RECORDS FOR THIS TASK section start
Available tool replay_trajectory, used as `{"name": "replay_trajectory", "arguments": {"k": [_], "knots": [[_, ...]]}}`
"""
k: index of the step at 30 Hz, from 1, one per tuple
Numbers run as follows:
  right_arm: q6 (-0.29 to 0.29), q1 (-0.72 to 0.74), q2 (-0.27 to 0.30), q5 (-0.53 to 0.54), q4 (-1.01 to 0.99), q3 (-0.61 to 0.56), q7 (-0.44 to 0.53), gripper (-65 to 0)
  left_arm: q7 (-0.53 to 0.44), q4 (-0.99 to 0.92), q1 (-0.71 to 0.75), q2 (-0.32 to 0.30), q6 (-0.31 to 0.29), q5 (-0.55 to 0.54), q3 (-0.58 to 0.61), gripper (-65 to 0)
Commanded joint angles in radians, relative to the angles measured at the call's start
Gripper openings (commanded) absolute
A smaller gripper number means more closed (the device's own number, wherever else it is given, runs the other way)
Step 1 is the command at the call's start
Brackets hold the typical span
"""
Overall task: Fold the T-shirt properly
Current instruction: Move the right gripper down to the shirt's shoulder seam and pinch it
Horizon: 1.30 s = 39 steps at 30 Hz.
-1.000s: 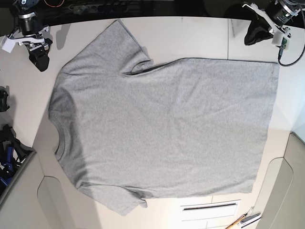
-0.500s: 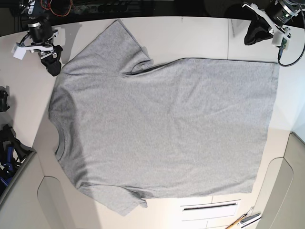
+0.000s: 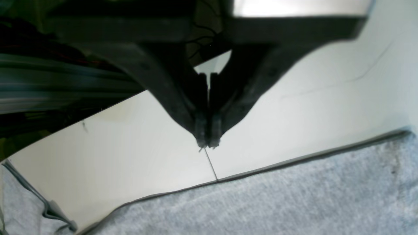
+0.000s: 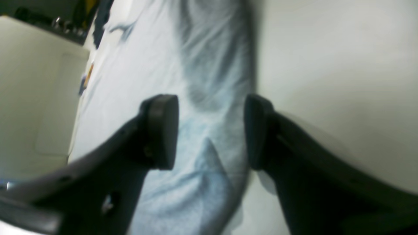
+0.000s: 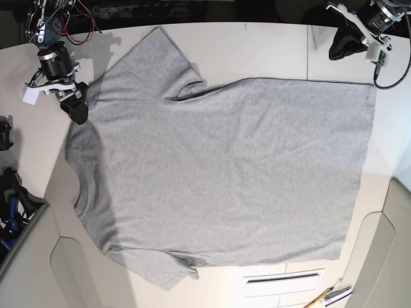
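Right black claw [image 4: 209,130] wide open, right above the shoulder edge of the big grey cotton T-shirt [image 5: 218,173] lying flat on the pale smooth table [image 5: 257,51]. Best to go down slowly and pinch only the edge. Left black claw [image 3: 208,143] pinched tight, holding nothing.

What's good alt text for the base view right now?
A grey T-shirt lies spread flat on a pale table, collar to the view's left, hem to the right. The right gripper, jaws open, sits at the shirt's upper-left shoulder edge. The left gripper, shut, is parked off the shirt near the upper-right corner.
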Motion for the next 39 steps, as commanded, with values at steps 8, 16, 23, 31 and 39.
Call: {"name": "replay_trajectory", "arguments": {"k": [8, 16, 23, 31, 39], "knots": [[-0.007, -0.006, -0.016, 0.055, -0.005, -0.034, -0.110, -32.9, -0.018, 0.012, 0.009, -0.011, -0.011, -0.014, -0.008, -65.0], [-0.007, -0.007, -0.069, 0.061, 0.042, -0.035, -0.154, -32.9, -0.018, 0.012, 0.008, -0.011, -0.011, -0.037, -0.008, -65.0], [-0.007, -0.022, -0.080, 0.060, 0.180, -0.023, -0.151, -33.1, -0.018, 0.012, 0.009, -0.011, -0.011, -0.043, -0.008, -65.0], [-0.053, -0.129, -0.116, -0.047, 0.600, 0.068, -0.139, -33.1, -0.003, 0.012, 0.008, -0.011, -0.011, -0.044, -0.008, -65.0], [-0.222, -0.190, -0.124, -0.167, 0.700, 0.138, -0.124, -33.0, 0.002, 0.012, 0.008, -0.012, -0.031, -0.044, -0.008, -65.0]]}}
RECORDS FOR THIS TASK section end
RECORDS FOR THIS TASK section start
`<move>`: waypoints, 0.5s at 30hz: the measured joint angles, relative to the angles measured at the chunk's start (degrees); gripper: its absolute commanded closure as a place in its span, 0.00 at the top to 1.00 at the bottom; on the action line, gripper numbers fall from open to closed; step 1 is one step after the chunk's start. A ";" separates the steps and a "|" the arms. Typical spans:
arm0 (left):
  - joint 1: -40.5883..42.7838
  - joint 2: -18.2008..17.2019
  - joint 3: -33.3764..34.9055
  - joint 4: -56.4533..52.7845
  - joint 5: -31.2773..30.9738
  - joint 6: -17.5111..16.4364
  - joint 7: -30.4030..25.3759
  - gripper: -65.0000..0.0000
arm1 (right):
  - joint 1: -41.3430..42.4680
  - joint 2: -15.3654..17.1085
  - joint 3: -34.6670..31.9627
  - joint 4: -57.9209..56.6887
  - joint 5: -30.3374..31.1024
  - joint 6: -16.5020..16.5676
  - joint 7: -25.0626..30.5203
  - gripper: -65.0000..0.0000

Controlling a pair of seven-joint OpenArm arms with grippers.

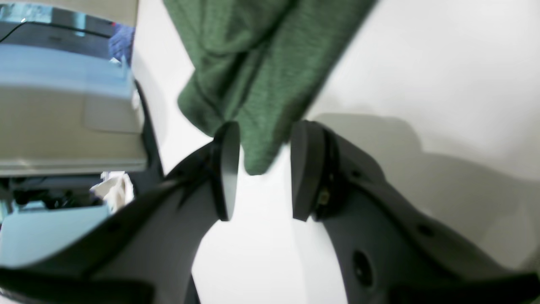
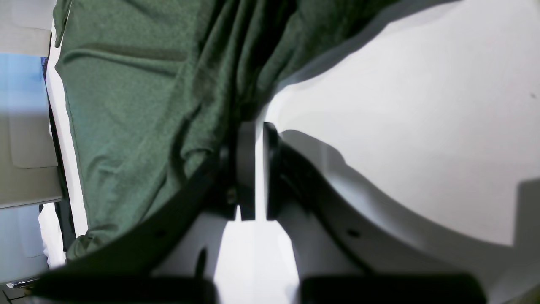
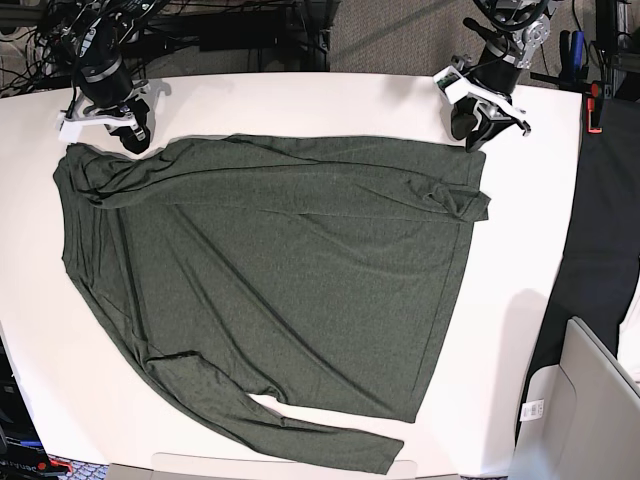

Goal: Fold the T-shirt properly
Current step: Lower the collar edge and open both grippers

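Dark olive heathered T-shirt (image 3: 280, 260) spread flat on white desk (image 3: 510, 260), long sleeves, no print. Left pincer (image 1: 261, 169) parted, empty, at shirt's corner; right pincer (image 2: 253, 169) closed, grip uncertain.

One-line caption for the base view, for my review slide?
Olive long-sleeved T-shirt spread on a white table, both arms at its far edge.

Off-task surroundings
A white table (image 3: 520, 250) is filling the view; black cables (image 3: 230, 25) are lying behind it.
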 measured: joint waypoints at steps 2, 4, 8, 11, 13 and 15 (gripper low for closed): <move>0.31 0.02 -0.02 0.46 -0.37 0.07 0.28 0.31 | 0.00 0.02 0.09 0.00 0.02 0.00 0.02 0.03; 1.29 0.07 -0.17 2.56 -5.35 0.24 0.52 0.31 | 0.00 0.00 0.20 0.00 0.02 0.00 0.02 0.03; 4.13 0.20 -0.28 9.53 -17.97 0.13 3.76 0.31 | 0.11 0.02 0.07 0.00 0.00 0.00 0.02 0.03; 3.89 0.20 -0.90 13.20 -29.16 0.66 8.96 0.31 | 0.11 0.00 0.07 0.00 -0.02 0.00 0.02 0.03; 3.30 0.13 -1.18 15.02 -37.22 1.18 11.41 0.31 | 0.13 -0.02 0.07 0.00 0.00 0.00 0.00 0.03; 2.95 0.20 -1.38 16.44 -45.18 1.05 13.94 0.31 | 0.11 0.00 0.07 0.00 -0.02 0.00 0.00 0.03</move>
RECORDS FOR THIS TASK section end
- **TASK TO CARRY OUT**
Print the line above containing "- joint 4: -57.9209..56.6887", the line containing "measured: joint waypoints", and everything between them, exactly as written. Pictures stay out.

- **OUTPUT OF THE TASK**
  - joint 4: -57.9209..56.6887
  - joint 5: -30.3374..31.1024
  - joint 6: -16.5020..16.5676
  - joint 7: -25.0626..30.5203
  - gripper: -65.0000..0.0000

Controlling a pair of seven-joint OpenArm arms with grippers.


Goal: Fold the T-shirt properly
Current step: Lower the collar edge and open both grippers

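Dark olive heathered T-shirt (image 3: 280, 260) spread flat on white desk (image 3: 510, 260), long sleeves, no print. Left pincer (image 1: 261, 169) parted, empty, at shirt's corner; right pincer (image 2: 253, 169) closed, grip uncertain.

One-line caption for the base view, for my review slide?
Olive long-sleeved T-shirt spread on a white table, both arms at its far edge.

Off-task surroundings
A white table (image 3: 520, 250) is filling the view; black cables (image 3: 230, 25) are lying behind it.
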 measured: joint waypoints at steps 2, 4, 8, 11, 13 and 15 (gripper low for closed): <move>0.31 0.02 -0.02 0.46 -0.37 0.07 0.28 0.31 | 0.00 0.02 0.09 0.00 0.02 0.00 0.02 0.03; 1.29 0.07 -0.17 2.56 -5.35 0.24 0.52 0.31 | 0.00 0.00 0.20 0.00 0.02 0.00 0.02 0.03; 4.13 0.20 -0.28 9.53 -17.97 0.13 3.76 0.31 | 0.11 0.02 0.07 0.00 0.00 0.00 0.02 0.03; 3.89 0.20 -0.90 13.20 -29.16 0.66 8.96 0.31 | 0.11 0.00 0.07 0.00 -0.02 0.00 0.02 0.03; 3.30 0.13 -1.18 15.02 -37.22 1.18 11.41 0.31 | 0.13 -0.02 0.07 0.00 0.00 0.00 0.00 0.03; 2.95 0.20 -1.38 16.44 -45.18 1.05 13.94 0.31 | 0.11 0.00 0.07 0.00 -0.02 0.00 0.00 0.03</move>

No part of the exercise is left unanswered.